Latent-Implicit Thinking with Proof-Carrying Neuro-Symbolic Outputs for Biomedical Discovery
Abstract
Recent work on latent reasoning—where large language models (LLMs) perform intermediate computation in continuous representation spaces rather than generating explicit token chains—achieves dramatic efficiency gains (80–90% token reduction) but sacrifices the transparency that makes chain-of-thought (CoT) reasoning auditable. We propose Latent-to-Symbolic Compilation (LaSy), a four-component pipeline that enables models to reason efficiently in latent space while emitting proof-carrying structured outputs: causal graphs with typed edges, mechanistic constraints, and minimal verification warrants. The pipeline comprises a latent reasoner for continuous thought evolution, a symbolic extractor that decodes latent states into formal graph structures, a constraint verifier that checks domain axioms, and a warrant emitter that produces sparse evidence certificates.
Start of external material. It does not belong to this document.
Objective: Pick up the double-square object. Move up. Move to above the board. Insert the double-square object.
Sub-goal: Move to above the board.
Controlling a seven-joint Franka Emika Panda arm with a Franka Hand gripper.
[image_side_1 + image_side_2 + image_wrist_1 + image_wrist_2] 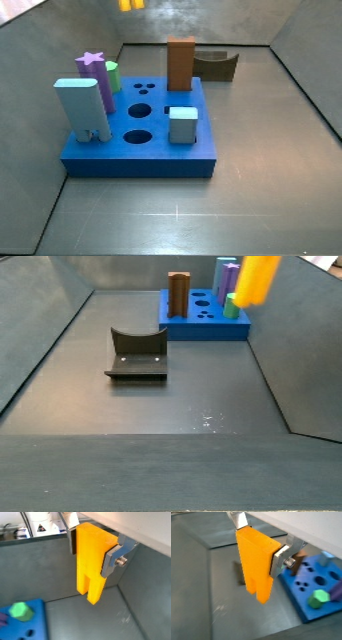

We evaluate LaSy on 50 reasoning tasks across three scientific domains and demonstrate that it matches latent-only efficiency (45 tokens vs. 319 for explicit CoT) while achieving 93% constraint satisfaction—compared to 63% for unverified latent reasoning. In a case study on NAD+-centered Alzheimer’s disease reversal, LaSy discriminates between three competing mechanistic hypotheses and generates falsifiable experimental proposals. Faithfulness probing reveals that latent states encode semantically meaningful structure (89.6% linear probe accuracy for causal direction), providing evidence that implicit reasoning is not opaque but rather compressed.